*** Task inputs Section Begins ***
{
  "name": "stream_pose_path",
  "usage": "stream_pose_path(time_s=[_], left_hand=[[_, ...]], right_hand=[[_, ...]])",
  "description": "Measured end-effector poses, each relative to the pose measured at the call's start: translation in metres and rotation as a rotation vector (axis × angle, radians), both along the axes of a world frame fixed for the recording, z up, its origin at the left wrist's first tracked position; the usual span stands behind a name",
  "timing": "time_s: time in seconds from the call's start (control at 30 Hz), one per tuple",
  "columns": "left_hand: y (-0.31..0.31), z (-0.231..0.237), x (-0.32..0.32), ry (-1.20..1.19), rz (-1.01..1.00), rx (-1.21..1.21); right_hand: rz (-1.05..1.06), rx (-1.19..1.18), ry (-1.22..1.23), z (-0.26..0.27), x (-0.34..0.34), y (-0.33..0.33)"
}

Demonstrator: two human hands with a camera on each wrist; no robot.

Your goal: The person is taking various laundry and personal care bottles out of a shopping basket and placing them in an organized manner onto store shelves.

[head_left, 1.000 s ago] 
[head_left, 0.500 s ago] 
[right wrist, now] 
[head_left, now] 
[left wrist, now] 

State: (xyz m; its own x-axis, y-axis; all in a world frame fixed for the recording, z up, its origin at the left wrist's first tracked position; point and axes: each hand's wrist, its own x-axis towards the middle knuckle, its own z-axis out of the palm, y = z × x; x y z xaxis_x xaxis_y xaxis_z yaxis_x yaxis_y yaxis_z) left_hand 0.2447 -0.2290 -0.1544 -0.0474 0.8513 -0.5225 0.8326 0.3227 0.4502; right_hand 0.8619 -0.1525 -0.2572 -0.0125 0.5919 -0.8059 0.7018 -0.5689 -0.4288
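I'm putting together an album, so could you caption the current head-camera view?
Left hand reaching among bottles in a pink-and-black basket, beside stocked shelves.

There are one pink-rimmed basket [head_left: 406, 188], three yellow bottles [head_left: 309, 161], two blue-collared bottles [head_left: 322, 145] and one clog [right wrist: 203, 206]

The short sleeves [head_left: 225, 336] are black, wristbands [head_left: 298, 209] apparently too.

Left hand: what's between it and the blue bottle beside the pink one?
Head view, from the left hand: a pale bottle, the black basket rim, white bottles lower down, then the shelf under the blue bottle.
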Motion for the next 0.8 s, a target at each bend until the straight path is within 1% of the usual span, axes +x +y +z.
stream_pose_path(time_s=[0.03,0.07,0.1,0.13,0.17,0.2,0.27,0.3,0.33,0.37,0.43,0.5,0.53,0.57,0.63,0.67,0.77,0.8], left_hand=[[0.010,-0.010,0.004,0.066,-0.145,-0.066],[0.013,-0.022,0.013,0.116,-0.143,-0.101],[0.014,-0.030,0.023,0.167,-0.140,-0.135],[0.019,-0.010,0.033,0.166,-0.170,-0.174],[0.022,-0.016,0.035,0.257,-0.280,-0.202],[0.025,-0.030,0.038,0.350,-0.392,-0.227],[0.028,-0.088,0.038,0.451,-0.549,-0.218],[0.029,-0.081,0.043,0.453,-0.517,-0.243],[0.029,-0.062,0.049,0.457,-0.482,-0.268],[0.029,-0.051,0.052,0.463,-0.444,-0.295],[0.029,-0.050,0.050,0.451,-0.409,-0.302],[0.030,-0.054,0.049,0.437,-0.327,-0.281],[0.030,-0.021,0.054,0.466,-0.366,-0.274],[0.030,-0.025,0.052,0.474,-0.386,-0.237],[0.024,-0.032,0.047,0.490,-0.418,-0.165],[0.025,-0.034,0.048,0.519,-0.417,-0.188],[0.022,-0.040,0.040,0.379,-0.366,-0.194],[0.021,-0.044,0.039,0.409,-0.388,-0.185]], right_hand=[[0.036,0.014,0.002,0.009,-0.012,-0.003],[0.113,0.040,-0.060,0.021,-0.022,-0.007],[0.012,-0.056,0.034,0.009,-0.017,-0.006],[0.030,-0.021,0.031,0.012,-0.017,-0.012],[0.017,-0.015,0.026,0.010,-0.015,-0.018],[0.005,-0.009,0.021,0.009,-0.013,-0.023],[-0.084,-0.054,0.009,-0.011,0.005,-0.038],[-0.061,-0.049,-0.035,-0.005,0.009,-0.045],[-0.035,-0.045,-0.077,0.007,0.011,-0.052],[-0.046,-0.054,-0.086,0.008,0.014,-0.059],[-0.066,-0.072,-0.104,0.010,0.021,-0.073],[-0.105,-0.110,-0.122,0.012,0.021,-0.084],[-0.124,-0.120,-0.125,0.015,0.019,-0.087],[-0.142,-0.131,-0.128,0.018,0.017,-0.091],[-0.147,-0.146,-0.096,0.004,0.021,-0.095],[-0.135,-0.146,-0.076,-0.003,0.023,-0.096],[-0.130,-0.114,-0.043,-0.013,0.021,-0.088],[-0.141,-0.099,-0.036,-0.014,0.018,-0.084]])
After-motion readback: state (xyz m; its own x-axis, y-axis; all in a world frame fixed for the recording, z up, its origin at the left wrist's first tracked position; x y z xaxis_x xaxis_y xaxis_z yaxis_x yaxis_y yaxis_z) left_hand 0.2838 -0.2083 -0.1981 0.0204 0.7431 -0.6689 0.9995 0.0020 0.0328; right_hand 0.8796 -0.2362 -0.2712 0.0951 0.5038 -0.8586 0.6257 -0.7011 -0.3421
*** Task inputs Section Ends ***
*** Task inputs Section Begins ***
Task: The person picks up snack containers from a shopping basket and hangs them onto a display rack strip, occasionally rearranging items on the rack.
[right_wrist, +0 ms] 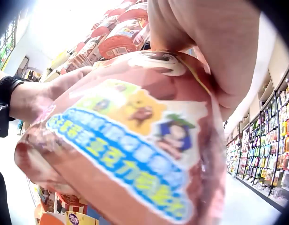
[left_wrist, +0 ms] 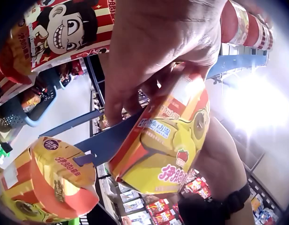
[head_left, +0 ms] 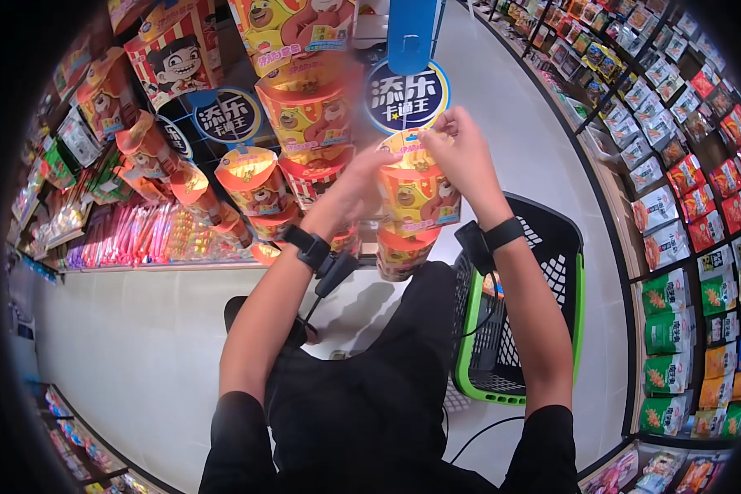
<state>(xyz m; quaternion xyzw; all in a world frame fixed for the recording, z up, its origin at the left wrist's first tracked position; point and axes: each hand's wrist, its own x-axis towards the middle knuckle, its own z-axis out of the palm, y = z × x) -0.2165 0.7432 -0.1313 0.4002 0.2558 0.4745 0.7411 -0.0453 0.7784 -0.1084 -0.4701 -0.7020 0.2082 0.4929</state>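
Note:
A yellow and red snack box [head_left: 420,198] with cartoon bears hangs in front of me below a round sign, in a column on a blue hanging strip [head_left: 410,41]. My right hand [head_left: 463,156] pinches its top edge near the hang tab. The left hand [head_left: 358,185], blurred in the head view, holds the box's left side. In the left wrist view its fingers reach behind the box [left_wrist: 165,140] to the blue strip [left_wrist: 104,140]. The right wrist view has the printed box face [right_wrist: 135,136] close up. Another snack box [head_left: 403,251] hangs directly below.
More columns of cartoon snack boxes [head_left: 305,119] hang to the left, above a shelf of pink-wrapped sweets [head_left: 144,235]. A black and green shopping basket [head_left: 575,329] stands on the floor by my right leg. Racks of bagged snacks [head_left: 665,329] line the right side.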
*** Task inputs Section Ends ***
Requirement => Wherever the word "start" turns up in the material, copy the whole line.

Written answer =>
  "description": "Measured end-effector poses, each relative to the pose measured at the call's start: translation in metres and rotation as a rotation vector (axis × angle, radians), both along the axes of a world frame fixed for the recording, z up, its origin at the left wrist's first tracked position; the usual span stands behind a name",
  "timing": "time_s: time in seconds from the call's start (control at 30 Hz), one per tuple",

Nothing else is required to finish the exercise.